> **WHAT TO PRODUCE**: Reproduce the entire listing exactly as written, apart from its pictures.

> **SOURCE MATERIAL**:
--- --- ---
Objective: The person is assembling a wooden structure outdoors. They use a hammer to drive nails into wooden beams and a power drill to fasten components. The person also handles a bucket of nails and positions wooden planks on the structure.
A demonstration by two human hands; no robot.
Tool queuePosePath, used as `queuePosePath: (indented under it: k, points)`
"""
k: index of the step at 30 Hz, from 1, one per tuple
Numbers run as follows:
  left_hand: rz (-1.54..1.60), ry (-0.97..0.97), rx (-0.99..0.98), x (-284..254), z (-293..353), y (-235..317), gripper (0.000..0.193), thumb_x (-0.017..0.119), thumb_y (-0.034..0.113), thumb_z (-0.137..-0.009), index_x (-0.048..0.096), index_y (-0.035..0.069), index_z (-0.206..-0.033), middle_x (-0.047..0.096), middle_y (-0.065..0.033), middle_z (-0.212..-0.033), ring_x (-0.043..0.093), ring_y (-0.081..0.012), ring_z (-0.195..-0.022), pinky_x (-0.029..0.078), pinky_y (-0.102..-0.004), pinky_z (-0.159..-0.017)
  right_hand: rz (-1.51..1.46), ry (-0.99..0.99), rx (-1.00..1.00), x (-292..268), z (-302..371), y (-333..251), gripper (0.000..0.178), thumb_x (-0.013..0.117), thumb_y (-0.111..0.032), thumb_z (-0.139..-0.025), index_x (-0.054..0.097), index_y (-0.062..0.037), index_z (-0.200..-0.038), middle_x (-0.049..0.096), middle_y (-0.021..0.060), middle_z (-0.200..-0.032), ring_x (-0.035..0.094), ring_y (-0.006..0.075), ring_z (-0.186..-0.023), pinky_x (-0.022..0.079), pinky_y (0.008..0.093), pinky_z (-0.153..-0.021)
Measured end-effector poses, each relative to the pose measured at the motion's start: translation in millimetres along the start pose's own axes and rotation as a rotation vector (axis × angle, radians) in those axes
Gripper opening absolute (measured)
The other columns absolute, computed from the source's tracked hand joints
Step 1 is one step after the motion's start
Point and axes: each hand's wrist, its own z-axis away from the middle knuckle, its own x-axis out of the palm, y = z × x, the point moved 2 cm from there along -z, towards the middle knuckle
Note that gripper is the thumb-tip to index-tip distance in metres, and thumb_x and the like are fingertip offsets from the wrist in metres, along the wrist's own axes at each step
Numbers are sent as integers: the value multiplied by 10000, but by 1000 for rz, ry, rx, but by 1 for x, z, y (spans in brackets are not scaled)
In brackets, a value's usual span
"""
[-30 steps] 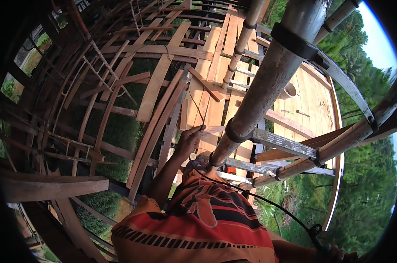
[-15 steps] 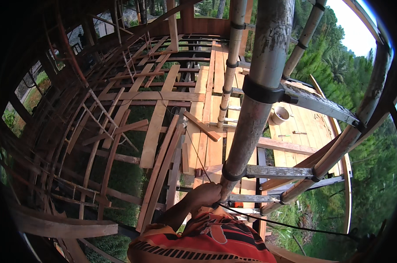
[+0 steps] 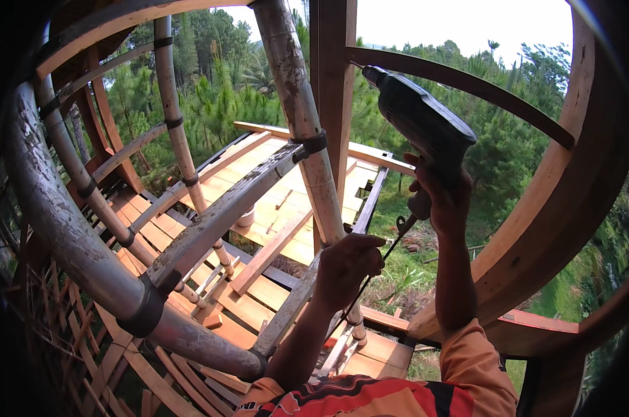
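My right hand [image 3: 448,198] is raised and wrapped round the handle of a dark power drill [image 3: 425,115]. The drill points up and left. Its thin bit [image 3: 357,64] is at a dark wooden post [image 3: 334,104], where a curved brown rail [image 3: 467,80] meets it; I cannot tell whether the bit touches the wood. Lower and to the left, my left hand [image 3: 349,271] has its fingers curled in at the drill's black cord [image 3: 391,247], which runs down past the fingertips. Close beside this hand stands a weathered pole [image 3: 304,111] of a ladder-like frame.
Thick round poles with flat rungs [image 3: 224,208] and black bands fill the left. Below lies a plank deck [image 3: 259,167] with a pale bucket [image 3: 246,217] and loose boards. A heavy wooden beam [image 3: 530,229] rises at the right. Open floor framing shows at lower left.
The view has swung right and upward. The drill and my right hand have come into sight, raised to the post. My left hand has come away from the thick pole.
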Motion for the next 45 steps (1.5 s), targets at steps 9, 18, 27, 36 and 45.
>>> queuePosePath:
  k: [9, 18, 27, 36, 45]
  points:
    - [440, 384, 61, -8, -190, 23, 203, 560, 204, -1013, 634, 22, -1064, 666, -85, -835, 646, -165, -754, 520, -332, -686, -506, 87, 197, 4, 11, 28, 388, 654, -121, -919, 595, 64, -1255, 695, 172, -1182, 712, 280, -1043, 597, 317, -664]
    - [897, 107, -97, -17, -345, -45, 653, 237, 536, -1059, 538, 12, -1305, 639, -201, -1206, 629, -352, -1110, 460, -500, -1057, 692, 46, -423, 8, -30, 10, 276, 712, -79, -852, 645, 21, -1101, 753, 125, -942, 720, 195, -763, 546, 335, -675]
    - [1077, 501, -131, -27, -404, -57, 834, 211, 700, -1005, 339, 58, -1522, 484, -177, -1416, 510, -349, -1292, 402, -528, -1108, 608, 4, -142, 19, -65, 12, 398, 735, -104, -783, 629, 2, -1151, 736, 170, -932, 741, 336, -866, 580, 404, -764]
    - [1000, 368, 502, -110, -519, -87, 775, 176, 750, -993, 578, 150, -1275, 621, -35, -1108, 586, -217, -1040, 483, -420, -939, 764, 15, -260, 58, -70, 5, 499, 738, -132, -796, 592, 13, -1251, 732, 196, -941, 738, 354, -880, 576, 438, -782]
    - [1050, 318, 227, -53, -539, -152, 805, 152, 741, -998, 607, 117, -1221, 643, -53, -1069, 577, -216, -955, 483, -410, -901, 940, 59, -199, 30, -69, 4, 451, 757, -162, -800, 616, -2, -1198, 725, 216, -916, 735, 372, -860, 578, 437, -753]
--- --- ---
> **RESULT OF THE TASK**:
Objective: The person is assembling a wooden structure outdoors. They use a hammer to drive nails into wooden beams and a power drill to fasten components. The person also handles a bucket of nails and positions wooden planks on the structure.
A demonstration by two human hands; no robot.
Tool queuePosePath, used as `queuePosePath: (indented under it: k, points)`
"""
k: index of the step at 30 Hz, from 1, one per tuple
Numbers run as follows:
  left_hand: rz (-1.54..1.60), ry (-0.97..0.97), rx (-0.99..0.98), x (-284..254), z (-293..353), y (-235..317), gripper (0.000..0.193), thumb_x (-0.017..0.119), thumb_y (-0.034..0.113), thumb_z (-0.137..-0.009), index_x (-0.048..0.096), index_y (-0.035..0.069), index_z (-0.206..-0.033), middle_x (-0.047..0.096), middle_y (-0.065..0.033), middle_z (-0.212..-0.033), ring_x (-0.043..0.093), ring_y (-0.081..0.012), ring_z (-0.195..-0.022), pinky_x (-0.029..0.078), pinky_y (-0.102..-0.004), pinky_z (-0.159..-0.017)
  right_hand: rz (-1.51..1.46), ry (-0.99..0.99), rx (-1.00..1.00), x (-292..268), z (-302..371), y (-333..251), gripper (0.000..0.178), thumb_x (-0.013..0.117), thumb_y (-0.111..0.032), thumb_z (-0.139..-0.025), index_x (-0.054..0.097), index_y (-0.062..0.037), index_z (-0.200..-0.038), middle_x (-0.049..0.096), middle_y (-0.021..0.060), middle_z (-0.200..-0.032), ring_x (-0.035..0.094), ring_y (-0.006..0.075), ring_z (-0.186..-0.023), pinky_x (-0.022..0.079), pinky_y (0.008..0.093), pinky_z (-0.153..-0.021)
Measured end-effector poses, each relative to the pose measured at the motion's start: translation in millimetres along the start pose's own axes and rotation as a rotation vector (axis × angle, radians) in those axes
Gripper opening absolute (measured)
The other columns absolute, computed from the source's tracked hand joints
Step 1 is one step after the motion's start
Point and axes: each hand's wrist, its own z-axis away from the middle knuckle, its own x-axis out of the palm, y = z × x, the point moved 2 cm from there along -z, towards the middle knuckle
Note that gripper is the thumb-tip to index-tip distance in metres, and thumb_x and the like are fingertip offsets from the wrist in metres, along the wrist's own axes at each step
Numbers are sent as integers: the value multiplied by 10000, but by 1000 for rz, ry, rx, but by 1 for x, z, y (spans in brackets are not scaled)
In brackets, a value's usual span
"""
[-30 steps] 
[-15 steps] 
[+0 steps] 
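My right hand [image 3: 448,198] is raised and wrapped round the handle of a dark power drill [image 3: 425,115]. The drill points up and left. Its thin bit [image 3: 357,64] is at a dark wooden post [image 3: 334,104], where a curved brown rail [image 3: 467,80] meets it; I cannot tell whether the bit touches the wood. Lower and to the left, my left hand [image 3: 349,271] has its fingers curled in at the drill's black cord [image 3: 391,247], which runs down past the fingertips. Close beside this hand stands a weathered pole [image 3: 304,111] of a ladder-like frame.
Thick round poles with flat rungs [image 3: 224,208] and black bands fill the left. Below lies a plank deck [image 3: 259,167] with a pale bucket [image 3: 246,217] and loose boards. A heavy wooden beam [image 3: 530,229] rises at the right. Open floor framing shows at lower left.
The view has swung right and upward. The drill and my right hand have come into sight, raised to the post. My left hand has come away from the thick pole.
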Motion for the next 45 steps (1.5 s), targets at steps 9, 18, 27, 36 and 45.
>>> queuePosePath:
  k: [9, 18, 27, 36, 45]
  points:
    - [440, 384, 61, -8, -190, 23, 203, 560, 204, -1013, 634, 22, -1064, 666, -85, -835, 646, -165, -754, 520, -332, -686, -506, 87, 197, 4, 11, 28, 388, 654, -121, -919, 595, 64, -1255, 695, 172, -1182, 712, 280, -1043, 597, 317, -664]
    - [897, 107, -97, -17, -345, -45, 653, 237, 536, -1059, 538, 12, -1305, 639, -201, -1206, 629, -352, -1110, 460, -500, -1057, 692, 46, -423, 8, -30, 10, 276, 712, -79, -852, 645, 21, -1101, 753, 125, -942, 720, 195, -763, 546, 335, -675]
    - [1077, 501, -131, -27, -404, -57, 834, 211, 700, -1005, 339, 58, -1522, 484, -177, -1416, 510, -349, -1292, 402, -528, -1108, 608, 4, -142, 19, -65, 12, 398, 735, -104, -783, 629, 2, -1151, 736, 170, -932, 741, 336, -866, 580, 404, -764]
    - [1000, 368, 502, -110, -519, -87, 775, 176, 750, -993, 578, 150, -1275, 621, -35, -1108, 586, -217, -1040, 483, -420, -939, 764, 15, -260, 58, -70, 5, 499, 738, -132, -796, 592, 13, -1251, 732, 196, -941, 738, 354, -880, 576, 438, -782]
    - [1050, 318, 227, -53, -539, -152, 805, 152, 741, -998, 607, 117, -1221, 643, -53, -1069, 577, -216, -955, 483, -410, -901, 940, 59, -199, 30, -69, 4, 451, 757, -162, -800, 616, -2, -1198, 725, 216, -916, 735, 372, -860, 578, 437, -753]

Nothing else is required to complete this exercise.